◆ PROBLEM TO SOLVE: For the listing below, output exactly the lines from the line with "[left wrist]" up to and including the line with "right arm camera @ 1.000", and no other lines.

◆ GIVEN RECORDS:
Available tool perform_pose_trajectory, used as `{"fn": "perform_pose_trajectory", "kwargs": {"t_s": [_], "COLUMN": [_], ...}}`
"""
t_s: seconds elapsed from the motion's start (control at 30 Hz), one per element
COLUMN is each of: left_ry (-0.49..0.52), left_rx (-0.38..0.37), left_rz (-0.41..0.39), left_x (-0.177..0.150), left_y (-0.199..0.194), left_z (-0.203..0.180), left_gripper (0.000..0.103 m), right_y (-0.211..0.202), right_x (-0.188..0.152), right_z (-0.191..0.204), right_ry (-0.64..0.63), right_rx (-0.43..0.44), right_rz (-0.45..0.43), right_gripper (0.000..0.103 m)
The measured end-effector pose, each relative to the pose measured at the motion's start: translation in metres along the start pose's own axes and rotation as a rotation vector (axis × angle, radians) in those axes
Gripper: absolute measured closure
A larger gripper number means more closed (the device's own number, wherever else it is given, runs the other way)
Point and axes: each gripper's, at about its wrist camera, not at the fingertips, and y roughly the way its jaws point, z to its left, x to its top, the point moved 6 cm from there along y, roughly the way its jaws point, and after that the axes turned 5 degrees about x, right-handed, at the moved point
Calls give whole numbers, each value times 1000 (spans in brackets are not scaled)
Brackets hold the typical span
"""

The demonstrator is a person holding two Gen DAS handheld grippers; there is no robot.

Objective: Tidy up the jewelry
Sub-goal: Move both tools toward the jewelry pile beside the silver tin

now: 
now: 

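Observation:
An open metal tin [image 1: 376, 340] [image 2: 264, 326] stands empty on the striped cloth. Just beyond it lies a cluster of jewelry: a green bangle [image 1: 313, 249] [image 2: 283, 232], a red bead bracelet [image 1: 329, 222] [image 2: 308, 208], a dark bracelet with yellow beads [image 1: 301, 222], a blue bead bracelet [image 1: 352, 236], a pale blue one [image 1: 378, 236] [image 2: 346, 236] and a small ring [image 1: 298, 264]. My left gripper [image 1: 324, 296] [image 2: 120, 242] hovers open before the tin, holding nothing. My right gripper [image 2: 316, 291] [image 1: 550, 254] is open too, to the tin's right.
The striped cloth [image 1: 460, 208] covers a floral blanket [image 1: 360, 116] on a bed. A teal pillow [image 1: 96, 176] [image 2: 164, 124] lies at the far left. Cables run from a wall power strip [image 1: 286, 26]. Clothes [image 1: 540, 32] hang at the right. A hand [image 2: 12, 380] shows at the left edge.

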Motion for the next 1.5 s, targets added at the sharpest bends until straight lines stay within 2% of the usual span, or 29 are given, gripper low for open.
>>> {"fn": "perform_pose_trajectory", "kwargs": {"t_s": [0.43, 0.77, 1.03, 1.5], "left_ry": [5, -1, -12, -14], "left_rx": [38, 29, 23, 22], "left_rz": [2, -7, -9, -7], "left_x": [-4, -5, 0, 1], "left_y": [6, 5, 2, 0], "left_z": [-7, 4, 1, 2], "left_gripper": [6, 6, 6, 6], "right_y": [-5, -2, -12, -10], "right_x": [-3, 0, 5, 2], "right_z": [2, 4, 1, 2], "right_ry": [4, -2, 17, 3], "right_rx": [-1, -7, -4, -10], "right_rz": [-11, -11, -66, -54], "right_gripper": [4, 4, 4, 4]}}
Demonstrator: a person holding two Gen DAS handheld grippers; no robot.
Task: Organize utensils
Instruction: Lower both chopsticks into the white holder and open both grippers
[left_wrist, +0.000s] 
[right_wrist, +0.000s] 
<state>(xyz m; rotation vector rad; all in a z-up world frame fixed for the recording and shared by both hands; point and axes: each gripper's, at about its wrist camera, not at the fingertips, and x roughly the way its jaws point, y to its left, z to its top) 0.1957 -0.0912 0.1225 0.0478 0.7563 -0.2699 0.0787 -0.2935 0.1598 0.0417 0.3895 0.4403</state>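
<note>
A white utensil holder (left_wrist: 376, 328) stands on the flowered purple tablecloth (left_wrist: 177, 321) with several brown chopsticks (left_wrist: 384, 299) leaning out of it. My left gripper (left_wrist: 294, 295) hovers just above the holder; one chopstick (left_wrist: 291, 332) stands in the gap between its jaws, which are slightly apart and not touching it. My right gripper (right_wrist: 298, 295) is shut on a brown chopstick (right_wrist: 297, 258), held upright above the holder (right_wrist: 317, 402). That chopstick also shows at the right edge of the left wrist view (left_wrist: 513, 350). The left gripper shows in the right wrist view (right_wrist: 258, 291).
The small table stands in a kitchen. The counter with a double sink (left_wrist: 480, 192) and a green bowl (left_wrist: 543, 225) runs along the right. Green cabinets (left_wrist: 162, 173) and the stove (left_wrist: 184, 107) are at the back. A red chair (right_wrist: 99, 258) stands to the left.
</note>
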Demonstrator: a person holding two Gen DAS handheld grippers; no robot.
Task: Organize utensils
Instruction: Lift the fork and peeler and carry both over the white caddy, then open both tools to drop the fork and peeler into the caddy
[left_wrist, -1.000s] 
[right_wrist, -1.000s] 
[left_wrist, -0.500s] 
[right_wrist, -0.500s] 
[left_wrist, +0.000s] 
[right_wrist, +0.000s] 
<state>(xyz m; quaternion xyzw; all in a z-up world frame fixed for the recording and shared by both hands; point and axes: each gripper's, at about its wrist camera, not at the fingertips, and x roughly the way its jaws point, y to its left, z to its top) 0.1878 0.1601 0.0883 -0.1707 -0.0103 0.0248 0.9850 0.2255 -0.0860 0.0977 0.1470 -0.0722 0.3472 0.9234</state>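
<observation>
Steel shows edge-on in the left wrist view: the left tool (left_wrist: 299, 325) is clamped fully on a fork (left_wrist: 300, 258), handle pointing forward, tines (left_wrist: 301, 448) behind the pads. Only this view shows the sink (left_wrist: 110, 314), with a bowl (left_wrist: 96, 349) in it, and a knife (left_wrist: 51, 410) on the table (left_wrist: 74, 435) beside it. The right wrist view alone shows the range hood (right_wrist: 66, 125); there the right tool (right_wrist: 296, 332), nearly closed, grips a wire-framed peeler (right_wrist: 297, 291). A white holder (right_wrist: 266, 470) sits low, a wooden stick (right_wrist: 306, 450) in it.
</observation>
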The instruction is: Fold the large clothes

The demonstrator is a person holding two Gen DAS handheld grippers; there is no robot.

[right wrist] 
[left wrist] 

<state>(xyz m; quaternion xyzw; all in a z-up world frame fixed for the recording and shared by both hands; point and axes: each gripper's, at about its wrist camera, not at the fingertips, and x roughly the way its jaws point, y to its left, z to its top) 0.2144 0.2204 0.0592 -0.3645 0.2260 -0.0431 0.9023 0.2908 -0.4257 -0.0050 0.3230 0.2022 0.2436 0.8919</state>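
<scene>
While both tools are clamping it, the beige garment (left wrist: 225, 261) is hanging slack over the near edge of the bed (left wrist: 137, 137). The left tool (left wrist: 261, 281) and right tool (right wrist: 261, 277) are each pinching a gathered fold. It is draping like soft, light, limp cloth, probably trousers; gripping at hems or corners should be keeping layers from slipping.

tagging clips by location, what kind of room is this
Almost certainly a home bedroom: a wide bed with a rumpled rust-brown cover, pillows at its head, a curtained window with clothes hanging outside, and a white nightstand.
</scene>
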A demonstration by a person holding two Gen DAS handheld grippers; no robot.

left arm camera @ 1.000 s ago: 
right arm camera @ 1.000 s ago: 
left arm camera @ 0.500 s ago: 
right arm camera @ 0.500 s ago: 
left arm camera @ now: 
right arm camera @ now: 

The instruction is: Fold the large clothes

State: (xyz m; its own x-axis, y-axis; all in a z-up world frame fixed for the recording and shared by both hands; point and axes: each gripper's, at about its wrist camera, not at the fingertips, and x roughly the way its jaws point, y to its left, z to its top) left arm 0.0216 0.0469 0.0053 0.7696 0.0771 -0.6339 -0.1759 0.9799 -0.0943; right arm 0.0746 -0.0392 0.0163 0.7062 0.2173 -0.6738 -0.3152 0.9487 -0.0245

◆ REPLY TO THE TASK:
[left wrist] 

<state>(xyz m; quaternion xyzw; all in a z-up world frame fixed for the recording and shared by both hands; point and axes: each gripper's, at about its wrist camera, not at the fingertips, and x roughly the way its jaws point, y to its left, z to its top) 0.2144 0.2204 0.0592 -0.3645 0.2260 -0.0431 0.9023 0.2908 -0.4257 -0.0050 0.3230 0.2022 0.2436 0.8919</state>
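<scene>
While both tools are clamping it, the beige garment (left wrist: 225, 261) is hanging slack over the near edge of the bed (left wrist: 137, 137). The left tool (left wrist: 261, 281) and right tool (right wrist: 261, 277) are each pinching a gathered fold. It is draping like soft, light, limp cloth, probably trousers; gripping at hems or corners should be keeping layers from slipping.

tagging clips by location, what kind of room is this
Almost certainly a home bedroom: a wide bed with a rumpled rust-brown cover, pillows at its head, a curtained window with clothes hanging outside, and a white nightstand.
</scene>
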A demonstration by a person holding two Gen DAS handheld grippers; no robot.

left arm camera @ 1.000 s ago: 
right arm camera @ 1.000 s ago: 

The required answer is now complete.